Как обо мне говорили, так я и должна о себе писать. Я защищалась по мере сил, но все же в конце концов принуждена была сдаться и не стану отрицать, что, в сущности, больше всего меня убедили несколько добрых, дружеских слов молодого человека, который имеет надо мной какую-то непонятную власть.
Итак, мои мысли теперь устремлены к Вам, милостивые государи, к Вам спешит и мое перо. Когда я пишу, мне начинает казаться, что я мало-помалу оставляю за собой разделяющий нас путь. И вот я — у Вас; так окажите же мне и моему рассказу любезный прием.
Вчера мы едва успели отобедать, как доложили о посетителях: это был некий гувернер со своим воспитанником. Коварно настроенные и жадные к добыче сегодняшнего дня, мы все тотчас же поспешили в кабинет. Молодой господин оказался красивым, тихим юношей, у гувернера же были не слишком изящные, но вполне приличные манеры. После обычного вступления он окинул взором картины и попросил разрешения письменно отметить лучшие из них. В каждой комнате дядюшка великодушно показывал им лучшие вещи, а посетитель заносил в свою книжку имя художника и название объекта. При этом он осведомлялся, сколько могла стоить каждая такая вещь, сколько она стоит теперь, разумеется наличными, на что ему, естественно, не всегда можно было ответить. Молодой господин был скорее задумчив, чем внимателен, и дольше всего простаивал перед пустынными ландшафтами, скалистыми местностями и водопадами.
Тут подоспел и вчерашний гость, которого я впредь буду называть характеристом. Он казался веселым и хорошо настроенным, шутил с дядюшкой и нашим другом над вчерашним спором и клялся, что сумеет обратить их в свою веру. Дядюшка словоохотливо отвечал ему и направился с ним к одной интересной картине, друг же наш казался мрачным и угрюмым, за что я его и выбранила. Он сознался, что веселость противника на мгновение расстроила его, и обещал приободриться.
Не успел дядюшка вступить в оживленную беседу со своим гостем, как вошла дама с двумя спутниками. Мы, девушки, в ожидании этого визита принарядились и теперь поспешили ей навстречу. Она была любезна и разговорчива; известная серьезность, подобавшая ее положению и возрасту, нас не отпугивала. На голову ниже, чем мы с сестрой, она, казалось, все же смотрела на нас сверху вниз, радуясь превосходству своего ума и знаний.
Мы спросили, что она хотела бы осмотреть.
Она заверила нас, что предпочитает осматривать галерею или кабинет в одиночестве, — так, мол, удобнее предаваться чувствам. Мы ее предоставили ее чувствам и следовали за ней на приличном расстоянии.
Услышав, как она, обращаясь к одному из своих спутников, распространялась насчет нидерландских картин и их неблагородных сюжетов, я подумала, что хорошо исполню свой долг, поставив на возвышение ящичек, в котором находится чудесная лежащая Венера. Мастер, создавший ее, неизвестен, зато известно, что она прекрасна. Я раскрыла двери и попросила их взглянуть на Венеру в правильном освещении. Но какую же я потерпела неудачу! Едва взглянув на картину, она потупила глаза и тотчас же с неодобрением перевела их на меня.
— Я не ожидала, — воскликнула она, — что скромная молодая девушка так спокойно поставит передо мной подобную вещь!

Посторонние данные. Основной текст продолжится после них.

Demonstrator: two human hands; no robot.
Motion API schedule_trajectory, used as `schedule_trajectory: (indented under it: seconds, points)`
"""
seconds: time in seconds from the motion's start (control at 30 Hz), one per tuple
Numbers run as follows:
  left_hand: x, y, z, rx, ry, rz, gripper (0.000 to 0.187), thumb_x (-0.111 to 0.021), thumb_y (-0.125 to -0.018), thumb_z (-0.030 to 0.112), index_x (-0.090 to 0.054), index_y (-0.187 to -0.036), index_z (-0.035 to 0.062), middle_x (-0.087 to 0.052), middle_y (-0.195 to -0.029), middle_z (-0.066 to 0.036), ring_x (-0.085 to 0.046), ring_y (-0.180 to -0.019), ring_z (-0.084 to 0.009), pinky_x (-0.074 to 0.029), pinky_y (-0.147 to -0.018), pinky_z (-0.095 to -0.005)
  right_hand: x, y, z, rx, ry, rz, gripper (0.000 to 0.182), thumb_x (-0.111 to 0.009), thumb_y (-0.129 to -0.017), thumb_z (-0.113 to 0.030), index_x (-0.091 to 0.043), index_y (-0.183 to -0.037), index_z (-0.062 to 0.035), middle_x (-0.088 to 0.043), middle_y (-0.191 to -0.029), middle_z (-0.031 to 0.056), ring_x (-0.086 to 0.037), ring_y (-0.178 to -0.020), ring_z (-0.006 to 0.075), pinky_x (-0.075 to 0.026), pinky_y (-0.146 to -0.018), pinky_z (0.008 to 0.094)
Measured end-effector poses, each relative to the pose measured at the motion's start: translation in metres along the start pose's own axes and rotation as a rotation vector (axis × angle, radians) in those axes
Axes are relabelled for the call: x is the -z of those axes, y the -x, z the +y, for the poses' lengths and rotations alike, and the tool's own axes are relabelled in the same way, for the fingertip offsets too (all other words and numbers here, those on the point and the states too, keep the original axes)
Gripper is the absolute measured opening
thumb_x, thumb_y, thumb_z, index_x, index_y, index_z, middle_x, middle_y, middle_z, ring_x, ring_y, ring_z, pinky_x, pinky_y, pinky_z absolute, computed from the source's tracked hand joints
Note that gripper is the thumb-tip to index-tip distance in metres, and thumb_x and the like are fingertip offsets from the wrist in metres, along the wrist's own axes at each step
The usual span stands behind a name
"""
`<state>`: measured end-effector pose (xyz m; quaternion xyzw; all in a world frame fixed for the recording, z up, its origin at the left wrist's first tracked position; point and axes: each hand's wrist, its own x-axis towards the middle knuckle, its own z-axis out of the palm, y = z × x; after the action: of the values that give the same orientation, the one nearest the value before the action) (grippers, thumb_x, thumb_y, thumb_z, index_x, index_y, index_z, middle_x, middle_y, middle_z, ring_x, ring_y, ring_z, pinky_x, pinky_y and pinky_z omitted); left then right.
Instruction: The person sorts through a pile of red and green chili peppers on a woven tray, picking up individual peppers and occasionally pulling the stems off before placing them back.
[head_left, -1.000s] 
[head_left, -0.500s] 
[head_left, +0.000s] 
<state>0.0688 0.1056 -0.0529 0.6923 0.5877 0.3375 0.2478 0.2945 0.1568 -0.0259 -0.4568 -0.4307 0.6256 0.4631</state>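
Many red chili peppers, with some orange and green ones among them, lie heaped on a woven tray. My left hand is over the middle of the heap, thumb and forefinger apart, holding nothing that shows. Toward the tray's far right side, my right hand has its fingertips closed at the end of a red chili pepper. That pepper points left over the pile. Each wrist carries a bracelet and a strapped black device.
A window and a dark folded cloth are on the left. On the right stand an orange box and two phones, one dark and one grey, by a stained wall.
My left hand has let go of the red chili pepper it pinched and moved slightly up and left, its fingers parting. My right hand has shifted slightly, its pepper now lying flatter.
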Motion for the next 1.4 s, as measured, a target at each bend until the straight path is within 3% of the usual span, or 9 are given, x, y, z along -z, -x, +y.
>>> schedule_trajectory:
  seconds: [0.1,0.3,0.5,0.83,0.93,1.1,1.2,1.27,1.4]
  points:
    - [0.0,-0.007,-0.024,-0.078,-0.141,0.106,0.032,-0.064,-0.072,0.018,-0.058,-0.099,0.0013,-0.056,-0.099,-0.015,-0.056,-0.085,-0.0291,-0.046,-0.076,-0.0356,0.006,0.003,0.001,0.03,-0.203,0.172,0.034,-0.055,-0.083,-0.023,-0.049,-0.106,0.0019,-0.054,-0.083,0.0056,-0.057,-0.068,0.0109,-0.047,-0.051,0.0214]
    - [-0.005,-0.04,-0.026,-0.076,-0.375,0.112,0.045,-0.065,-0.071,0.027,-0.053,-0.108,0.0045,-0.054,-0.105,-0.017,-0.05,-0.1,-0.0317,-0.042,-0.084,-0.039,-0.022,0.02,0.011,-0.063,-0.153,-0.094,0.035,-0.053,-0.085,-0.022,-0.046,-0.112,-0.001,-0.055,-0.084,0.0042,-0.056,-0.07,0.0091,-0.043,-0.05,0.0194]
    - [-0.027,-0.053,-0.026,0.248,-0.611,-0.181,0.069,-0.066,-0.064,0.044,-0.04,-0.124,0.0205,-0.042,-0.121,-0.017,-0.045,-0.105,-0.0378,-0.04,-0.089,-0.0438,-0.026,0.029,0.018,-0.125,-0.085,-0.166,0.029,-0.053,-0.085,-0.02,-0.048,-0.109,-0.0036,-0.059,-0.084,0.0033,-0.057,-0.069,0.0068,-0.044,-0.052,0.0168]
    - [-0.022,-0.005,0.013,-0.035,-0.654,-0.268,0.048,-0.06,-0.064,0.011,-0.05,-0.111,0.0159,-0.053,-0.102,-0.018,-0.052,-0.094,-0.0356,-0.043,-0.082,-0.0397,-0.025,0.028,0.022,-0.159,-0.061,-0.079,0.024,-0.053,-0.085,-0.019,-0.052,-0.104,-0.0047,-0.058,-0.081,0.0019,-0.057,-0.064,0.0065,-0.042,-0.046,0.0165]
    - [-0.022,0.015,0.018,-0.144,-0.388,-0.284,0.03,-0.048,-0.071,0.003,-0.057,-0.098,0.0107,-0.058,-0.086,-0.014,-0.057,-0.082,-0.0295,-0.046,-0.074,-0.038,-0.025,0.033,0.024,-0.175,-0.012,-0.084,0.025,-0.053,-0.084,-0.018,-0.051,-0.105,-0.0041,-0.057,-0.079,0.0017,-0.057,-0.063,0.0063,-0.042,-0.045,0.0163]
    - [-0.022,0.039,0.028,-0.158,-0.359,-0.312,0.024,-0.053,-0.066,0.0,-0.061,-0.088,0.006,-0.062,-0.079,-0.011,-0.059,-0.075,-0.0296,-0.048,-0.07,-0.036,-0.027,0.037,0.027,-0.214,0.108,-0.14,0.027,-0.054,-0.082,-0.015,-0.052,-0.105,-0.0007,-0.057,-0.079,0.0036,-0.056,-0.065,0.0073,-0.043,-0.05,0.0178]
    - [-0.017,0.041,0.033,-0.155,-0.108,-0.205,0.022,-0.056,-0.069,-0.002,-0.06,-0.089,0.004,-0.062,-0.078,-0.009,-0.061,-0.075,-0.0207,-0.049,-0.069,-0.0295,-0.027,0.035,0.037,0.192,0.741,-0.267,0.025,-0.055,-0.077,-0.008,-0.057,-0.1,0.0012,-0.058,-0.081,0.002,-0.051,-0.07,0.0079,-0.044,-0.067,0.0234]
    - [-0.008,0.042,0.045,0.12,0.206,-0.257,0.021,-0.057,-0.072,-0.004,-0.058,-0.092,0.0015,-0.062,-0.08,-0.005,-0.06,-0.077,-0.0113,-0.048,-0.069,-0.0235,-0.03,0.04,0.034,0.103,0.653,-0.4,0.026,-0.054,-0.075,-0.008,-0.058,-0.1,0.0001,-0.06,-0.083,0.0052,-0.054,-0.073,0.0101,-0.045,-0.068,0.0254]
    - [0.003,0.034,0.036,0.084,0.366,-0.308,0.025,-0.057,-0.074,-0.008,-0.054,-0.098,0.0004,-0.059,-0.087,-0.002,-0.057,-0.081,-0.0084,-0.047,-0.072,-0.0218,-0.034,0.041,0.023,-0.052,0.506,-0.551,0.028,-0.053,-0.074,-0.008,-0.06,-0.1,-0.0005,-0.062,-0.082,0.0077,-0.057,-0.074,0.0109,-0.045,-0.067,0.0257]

— Почему же? — осведомилась я.
— И вы еще спрашиваете? — воскликнула она.
Я взяла себя в руки и с притворной наивностью заметила:
— Право, милостивая государыня, я не понимаю, почему мне не следует показывать вам эту картину. Напротив, я думала изъявить вам свое почтение, показав это сокровище нашей коллекции, которое обычно выкладывают напоследок.
Дама. Значит, эта нагота не оскорбляет вас?
Юлия. Не понимаю, как могло бы оскорбить меня прекраснейшее из того, что открывается нашему взору, а кроме того, эту вещь я вижу с детства.
Дама. Не могу похвалить воспитателей, которые не скрывали от ваших взглядов подобных вещей.
Юлия. Простите меня! Но ведь это невозможно. Меня учили естественной истории, мне показывали птиц в их оперенье, зверей в их шкурах, не забывали даже о рыбьей чешуе — и для меня должны были делать тайну из человеческого тела, на которое все указывает, намекает, к которому все стремится? Да разве это возможно? Ведь если бы всех людей скрыли от меня под монашеским одеянием, мой ум не передохнул бы и не успокоился, пока сам не додумался бы до человеческого тела. И разве я сама не девушка? Как можно скрывать человека от человека? Да к тому же не хорошая ли это школа скромности, когда нас, считающих себя довольно красивыми, поучают истинно прекрасному?